In government schools you have, on paper, qualified teachers but in many cases they don't have the motivation to make a difference. Many didn't choose education because they love it.
I agree that many lessons that I have seen are grammar-based (Thai and Filipino). Not saying it is wrong, but it is not my way. On the other hand there are a lot of teachers that come through agencies and are not staying longer than a year (sometimes two). That way you can't build consistency. Yes, if management is amazing it is probably possible. But in general, new teachers have to find things that work and don't work by themselves again.
To keep teachers longer will be hard. The demand of good teachers is high and many native English teachers will go to international schools. Even good non-native speakers go to international schools. What is left are many teachers, but nowhere near enough to fill schools with middle-class children.

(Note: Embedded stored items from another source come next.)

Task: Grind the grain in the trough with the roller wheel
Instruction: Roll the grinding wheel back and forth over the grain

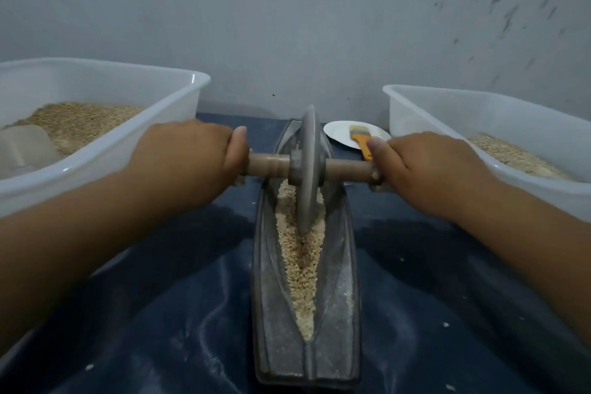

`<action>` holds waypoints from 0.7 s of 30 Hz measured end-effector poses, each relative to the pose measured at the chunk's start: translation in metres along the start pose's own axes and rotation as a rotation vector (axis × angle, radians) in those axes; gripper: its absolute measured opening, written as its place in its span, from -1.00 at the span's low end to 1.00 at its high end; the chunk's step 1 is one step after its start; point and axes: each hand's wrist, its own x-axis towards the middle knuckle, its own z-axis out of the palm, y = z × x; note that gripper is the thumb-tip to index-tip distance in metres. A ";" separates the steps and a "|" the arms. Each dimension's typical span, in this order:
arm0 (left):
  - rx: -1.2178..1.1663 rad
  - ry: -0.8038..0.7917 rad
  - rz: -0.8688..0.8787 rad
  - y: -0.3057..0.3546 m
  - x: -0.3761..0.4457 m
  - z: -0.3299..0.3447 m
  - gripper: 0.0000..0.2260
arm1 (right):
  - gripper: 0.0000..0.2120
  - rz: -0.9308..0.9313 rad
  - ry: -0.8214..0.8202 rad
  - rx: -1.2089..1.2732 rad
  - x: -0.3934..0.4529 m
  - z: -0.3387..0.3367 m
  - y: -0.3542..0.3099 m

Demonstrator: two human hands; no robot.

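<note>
The grain [300,261] lies in the trough [271,313] at 6 o'clock, the roller wheel [308,169] standing in it toward 12. I have my left hand [188,153] and right hand [425,169] curled around its axle; I'd press evenly, keeping the wheel upright and centred.

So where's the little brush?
The brush lies on the white plate, right of the wheel, just beyond the right hand.
</note>
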 end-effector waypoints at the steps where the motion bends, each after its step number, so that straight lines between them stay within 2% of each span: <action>1: -0.173 0.045 -0.066 0.000 -0.010 -0.009 -0.80 | -0.44 -0.011 -0.009 -0.005 -0.014 -0.008 -0.004; 3: -0.448 0.046 -0.252 0.001 -0.027 -0.022 -0.59 | -0.40 -0.013 -0.051 0.012 -0.037 -0.026 -0.012; 8: -0.529 -0.004 -0.235 0.005 -0.044 -0.044 -0.50 | -0.26 0.033 -0.227 0.150 -0.055 -0.057 -0.025; 10: -0.476 0.066 -0.204 0.009 -0.040 -0.040 -0.55 | -0.30 0.036 -0.200 0.092 -0.050 -0.054 -0.030; 12: -0.434 0.117 -0.159 0.014 -0.031 -0.028 -0.60 | -0.39 0.036 -0.098 0.002 -0.037 -0.041 -0.036; 15: -0.237 0.094 -0.049 0.014 -0.005 -0.006 -0.78 | -0.48 0.012 0.084 -0.095 -0.004 -0.010 -0.040; 17: -0.126 0.008 -0.108 0.015 0.017 0.008 -0.86 | -0.52 0.026 0.153 -0.114 0.021 0.005 -0.041; 18: -0.110 -0.011 -0.163 0.017 0.027 0.012 -0.80 | -0.52 0.055 0.164 -0.087 0.032 0.010 -0.040; 21: -0.043 0.016 -0.180 0.016 0.048 0.020 -0.69 | -0.51 0.135 0.131 0.026 0.056 0.020 -0.031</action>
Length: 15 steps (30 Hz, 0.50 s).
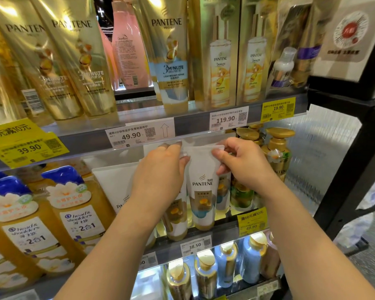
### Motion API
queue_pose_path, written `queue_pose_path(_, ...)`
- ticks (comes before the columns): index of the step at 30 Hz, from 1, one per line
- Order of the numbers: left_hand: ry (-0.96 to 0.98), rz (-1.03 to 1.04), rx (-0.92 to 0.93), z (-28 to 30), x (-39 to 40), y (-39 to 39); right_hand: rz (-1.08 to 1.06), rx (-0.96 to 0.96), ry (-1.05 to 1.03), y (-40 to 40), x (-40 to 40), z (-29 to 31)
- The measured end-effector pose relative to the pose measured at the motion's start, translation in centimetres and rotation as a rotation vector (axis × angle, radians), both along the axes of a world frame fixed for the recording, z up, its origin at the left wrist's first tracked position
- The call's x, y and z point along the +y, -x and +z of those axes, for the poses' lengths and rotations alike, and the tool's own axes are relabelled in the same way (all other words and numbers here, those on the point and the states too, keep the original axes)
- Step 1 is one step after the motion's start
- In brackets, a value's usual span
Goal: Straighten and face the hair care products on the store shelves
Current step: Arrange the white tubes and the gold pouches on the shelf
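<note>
My left hand and right hand pinching the flat crimped top of a glossy white Pantene tube, upright at the middle shelf's front edge, gold cap down, price tag above reading 49.90, smooth gold pump bottles just beside.

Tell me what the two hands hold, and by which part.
Both hold the white Pantene tube by its flat top end: left hand at the left corner, right hand at the right.

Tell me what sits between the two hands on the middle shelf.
In the head view, a white Pantene tube stands between the left hand and the right hand; both pinch its flat top edge.
</note>
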<state>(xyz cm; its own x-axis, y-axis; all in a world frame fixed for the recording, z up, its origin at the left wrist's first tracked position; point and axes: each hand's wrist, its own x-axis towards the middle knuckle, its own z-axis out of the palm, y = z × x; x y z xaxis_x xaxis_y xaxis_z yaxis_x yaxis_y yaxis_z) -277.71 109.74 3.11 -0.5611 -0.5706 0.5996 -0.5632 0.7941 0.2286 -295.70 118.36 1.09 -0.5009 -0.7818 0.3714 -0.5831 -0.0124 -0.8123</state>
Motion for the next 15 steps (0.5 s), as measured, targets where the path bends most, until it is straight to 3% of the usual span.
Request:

Also the communication to parents is something I obviously agree on. I work at a school where 95 % of the parents speak at least basic English and are all on LINE. Also they are open to talk to you after school. In my previous school, half of the parents could speak English but many of the kids lived with grandparents. They didn't speak English and were not that engaged. It was more difficult to reach these (grand) parents.
In my opinion the biggest step forwards that Thai education could make is improving the teachers. I know that the government spends a lot of money to improve teachers. At the moment this money goes to trips around the country with no benefit to the schools whatsoever. Also colleges get a lot of money for buying equipment, but most of that money goes in people's pockets I'm afraid.
I hope the government could change this somehow. Also monitoring schools is based on documentation rather than (classroom) observations. I think there is enough room for improvement here. Whilst not seeing the whole picture, I think this is the first thing to change.
Knowing that my English isn't perfect (non-native English speaker here) I hope that my reply will be commented on content rather than its grammar and spelling.